What you have to do
Return the data that follows, keeping every word and mark unchanged.

Source material
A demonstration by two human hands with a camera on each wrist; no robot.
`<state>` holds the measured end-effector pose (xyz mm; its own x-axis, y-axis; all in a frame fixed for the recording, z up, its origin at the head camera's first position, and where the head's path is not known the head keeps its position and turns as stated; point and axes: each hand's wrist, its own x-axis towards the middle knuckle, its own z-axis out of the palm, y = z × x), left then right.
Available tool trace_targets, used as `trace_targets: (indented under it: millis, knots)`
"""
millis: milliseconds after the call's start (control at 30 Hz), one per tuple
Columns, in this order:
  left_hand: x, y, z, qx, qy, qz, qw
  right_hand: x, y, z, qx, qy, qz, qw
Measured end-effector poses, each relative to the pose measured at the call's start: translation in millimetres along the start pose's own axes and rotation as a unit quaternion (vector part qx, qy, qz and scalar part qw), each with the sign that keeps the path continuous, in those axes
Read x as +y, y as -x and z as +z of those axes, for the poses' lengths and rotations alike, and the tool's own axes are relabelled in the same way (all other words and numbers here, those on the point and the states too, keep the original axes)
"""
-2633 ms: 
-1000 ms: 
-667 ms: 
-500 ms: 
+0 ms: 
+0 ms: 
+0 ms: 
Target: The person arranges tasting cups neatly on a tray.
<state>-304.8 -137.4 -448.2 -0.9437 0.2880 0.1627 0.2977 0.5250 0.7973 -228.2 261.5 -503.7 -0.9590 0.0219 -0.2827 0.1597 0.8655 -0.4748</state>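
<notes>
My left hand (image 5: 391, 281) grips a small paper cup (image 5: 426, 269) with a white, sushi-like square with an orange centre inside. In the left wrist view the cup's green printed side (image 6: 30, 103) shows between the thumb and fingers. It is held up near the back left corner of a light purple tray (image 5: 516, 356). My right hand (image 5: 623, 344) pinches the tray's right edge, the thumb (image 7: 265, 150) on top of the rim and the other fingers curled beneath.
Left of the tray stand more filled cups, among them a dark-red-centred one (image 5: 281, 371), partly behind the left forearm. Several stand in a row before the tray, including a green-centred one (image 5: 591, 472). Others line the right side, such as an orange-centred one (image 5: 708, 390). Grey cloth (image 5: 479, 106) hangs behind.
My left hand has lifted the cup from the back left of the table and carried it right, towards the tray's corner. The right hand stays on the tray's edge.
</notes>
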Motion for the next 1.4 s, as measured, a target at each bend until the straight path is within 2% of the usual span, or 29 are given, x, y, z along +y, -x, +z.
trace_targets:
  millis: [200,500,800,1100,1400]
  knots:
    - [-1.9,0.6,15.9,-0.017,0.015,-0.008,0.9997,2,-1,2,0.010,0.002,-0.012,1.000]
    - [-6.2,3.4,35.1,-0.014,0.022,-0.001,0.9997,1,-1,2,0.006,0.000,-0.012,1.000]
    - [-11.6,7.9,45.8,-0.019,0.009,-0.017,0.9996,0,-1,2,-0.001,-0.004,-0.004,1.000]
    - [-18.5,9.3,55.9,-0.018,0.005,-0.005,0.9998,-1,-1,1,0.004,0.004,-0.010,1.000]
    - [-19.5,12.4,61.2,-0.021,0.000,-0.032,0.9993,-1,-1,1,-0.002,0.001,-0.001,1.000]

Result for this exercise
A demonstration by two human hands with a camera on each wrist; no robot.
`<state>` holds the measured end-effector pose (xyz mm; its own x-axis, y-axis; all in a frame fixed for the recording, z up, its origin at the head camera's first position, and where the head's path is not known the head keeps its position and turns as stated; point and axes: each hand's wrist, its own x-axis towards the middle knuckle, its own z-axis out of the palm, y = z × x), left then right.
Available tool trace_targets, used as `trace_targets: (indented under it: millis, knots)`
"""
millis: milliseconds after the call's start (control at 30 Hz), one per tuple
Columns, in this order:
  left_hand: x, y, z, qx, qy, qz, qw
  right_hand: x, y, z, qx, qy, qz, qw
Measured end-effector poses, each relative to the pose measured at the call's start: translation in millimetres along the start pose's own axes and rotation as a unit quaternion (vector part qx, qy, qz and scalar part qw), each with the sign that keeps the path continuous, in those axes
Read x as +y, y as -x and z as +z of those axes, for the poses' lengths and rotations alike, and the tool's own axes are relabelled in the same way (all other words and numbers here, those on the point and the states too, keep the original axes)
"""
-2633 ms: 
-1000 ms: 
-667 ms: 
-500 ms: 
+0 ms: 
+0 ms: 
+0 ms: 
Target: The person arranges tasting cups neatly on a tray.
<state>-304.8 -137.4 -448.2 -0.9437 0.2880 0.1627 0.2977 0.5250 0.7973 -228.2 261.5 -503.7 -0.9590 0.0219 -0.2827 0.1597 0.8655 -0.4748</state>
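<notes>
My left hand (image 5: 391, 281) grips a small paper cup (image 5: 426, 269) with a white, sushi-like square with an orange centre inside. In the left wrist view the cup's green printed side (image 6: 30, 103) shows between the thumb and fingers. It is held up near the back left corner of a light purple tray (image 5: 516, 356). My right hand (image 5: 623, 344) pinches the tray's right edge, the thumb (image 7: 265, 150) on top of the rim and the other fingers curled beneath.
Left of the tray stand more filled cups, among them a dark-red-centred one (image 5: 281, 371), partly behind the left forearm. Several stand in a row before the tray, including a green-centred one (image 5: 591, 472). Others line the right side, such as an orange-centred one (image 5: 708, 390). Grey cloth (image 5: 479, 106) hangs behind.
My left hand has lifted the cup from the back left of the table and carried it right, towards the tray's corner. The right hand stays on the tray's edge.
</notes>
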Motion for the next 1.4 s, as measured, a target at each bend until the straight path is within 2% of the usual span, or 29 are given, x, y, z along +y, -x, +z.
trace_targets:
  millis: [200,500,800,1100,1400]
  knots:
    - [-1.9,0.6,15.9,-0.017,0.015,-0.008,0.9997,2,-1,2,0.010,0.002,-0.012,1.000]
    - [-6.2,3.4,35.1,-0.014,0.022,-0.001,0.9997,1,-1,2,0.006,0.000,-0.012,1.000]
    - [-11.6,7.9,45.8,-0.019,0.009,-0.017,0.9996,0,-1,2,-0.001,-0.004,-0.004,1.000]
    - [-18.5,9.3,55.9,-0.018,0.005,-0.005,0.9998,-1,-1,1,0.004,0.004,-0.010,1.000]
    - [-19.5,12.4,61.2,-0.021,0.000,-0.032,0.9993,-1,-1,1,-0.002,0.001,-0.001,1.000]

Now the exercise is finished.